#### [The task]
Please look for the string "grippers" below and report every line in which it occurs.

#### [Given material]
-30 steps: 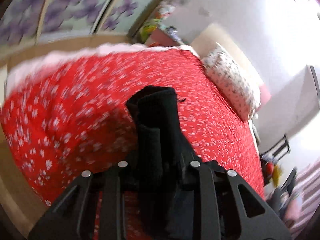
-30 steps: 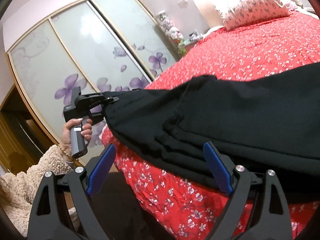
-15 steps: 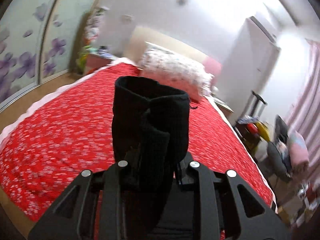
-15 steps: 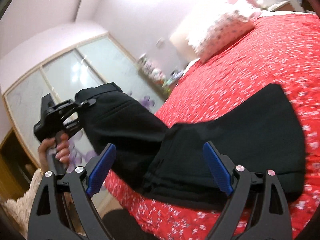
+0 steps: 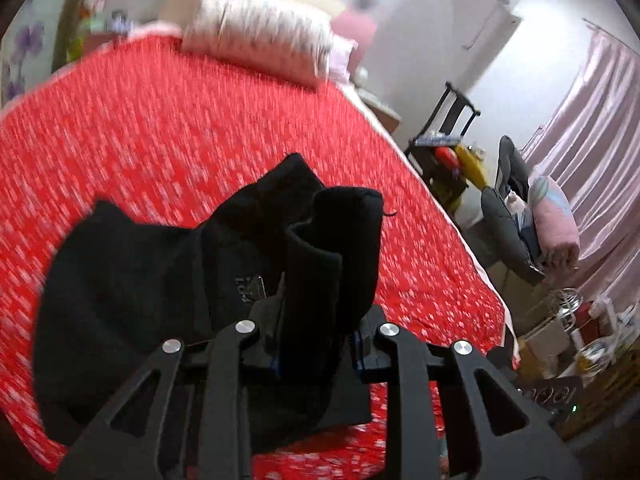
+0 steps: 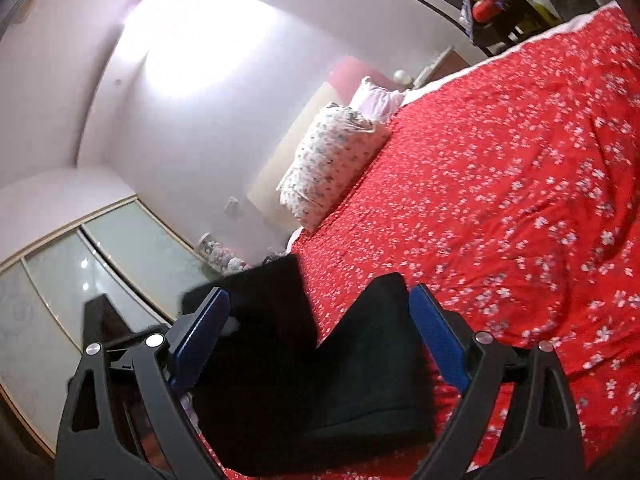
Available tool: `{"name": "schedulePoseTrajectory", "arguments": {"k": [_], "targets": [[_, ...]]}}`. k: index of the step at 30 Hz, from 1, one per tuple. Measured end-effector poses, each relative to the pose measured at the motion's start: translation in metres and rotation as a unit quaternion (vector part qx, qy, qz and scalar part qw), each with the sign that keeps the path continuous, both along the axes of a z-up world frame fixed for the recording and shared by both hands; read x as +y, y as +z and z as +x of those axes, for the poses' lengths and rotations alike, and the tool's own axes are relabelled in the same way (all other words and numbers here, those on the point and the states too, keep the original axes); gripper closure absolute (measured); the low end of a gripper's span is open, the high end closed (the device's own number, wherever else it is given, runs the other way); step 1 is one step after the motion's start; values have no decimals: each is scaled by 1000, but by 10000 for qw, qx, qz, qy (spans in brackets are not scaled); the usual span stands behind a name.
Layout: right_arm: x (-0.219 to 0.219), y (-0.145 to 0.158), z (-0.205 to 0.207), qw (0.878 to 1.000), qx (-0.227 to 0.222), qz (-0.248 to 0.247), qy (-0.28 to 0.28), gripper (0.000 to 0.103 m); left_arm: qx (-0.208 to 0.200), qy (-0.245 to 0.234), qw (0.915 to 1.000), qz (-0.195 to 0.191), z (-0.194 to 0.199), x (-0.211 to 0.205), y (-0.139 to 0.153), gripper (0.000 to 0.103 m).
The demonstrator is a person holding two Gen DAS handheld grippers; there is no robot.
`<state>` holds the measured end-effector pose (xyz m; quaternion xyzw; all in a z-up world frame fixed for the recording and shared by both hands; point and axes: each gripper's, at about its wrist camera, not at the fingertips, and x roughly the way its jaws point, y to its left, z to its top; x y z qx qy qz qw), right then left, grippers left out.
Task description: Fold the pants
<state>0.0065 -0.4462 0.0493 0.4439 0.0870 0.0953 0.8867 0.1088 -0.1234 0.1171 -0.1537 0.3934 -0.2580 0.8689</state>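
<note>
The black pants (image 5: 132,280) lie on the red flowered bedspread (image 5: 180,120). My left gripper (image 5: 316,320) is shut on a bunched edge of the pants, and the cloth stands up between its jaws. In the right wrist view the pants (image 6: 320,380) lie below my right gripper (image 6: 320,312). Its blue-padded fingers (image 6: 436,328) stand wide apart with nothing between them. The left gripper's dark body (image 6: 116,332) shows blurred at the left behind the pants.
A flowered pillow (image 5: 260,36) lies at the head of the bed. A black chair with clutter (image 5: 444,148) and bags (image 5: 532,224) stand right of the bed. Sliding wardrobe doors (image 6: 60,280) line the left side.
My left gripper has carried the held pants edge forward over the bed, and the cloth now lies folded on itself. My right gripper has swung toward the head of the bed, still open.
</note>
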Motion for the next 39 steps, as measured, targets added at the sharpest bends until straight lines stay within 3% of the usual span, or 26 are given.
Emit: {"name": "schedulePoseTrajectory", "arguments": {"k": [5,11,15,17,18,20,24,26,29,32,34,39], "targets": [[-9,0,-3,9994,-1,-47,-348,9,-654,-355,9949,687,-21,-42,-3,79],[-22,-10,-3,9983,133,256,-497,9,-473,-749,9888,1202,-34,-72,-45,78],[-24,-11,-6,9982,157,244,-528,9,-596,-857,9819,1581,-48,-79,-67,75],[-25,-10,-6,9981,156,227,-544,9,-485,-834,9820,1624,-49,-77,-74,63],[-25,-10,-5,9981,166,214,-548,9,-292,-861,9828,1609,-48,-79,-81,62],[-25,-11,-6,9982,182,193,-536,9,-332,-888,9817,1652,-52,-79,-84,59],[-24,-10,-10,9984,177,142,-517,9,-519,-1157,9860,1079,-76,-64,-70,47],[-26,-10,-14,9986,111,122,-503,9,-624,-1230,9876,754,-85,-51,-61,25],[-26,-6,-18,9993,-192,168,-282,9,-760,-871,9930,229,-87,-8,-47,16],[-14,5,-15,9973,-617,-4,407,9,-732,12,9968,313,-67,34,-45,12],[2,12,-11,9945,-611,-357,766,9,-560,408,9967,420,-53,56,-52,12],[53,18,4,9779,-354,-1368,1539,9,-462,783,9952,354,-43,82,-63,10]]}}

#### [Exercise result]
The demonstrator is a person holding two Gen DAS handheld grippers; there is no robot.
`<state>` holds the measured end-effector pose (xyz m; quaternion xyzw; all in a z-up world frame fixed for the recording and shared by both hands; point and axes: each gripper's, at about its wrist camera, not at the fingertips, and x roughly the way its jaws point, y to its left, z to its top; x y z qx qy qz qw), right then left, grippers left out.

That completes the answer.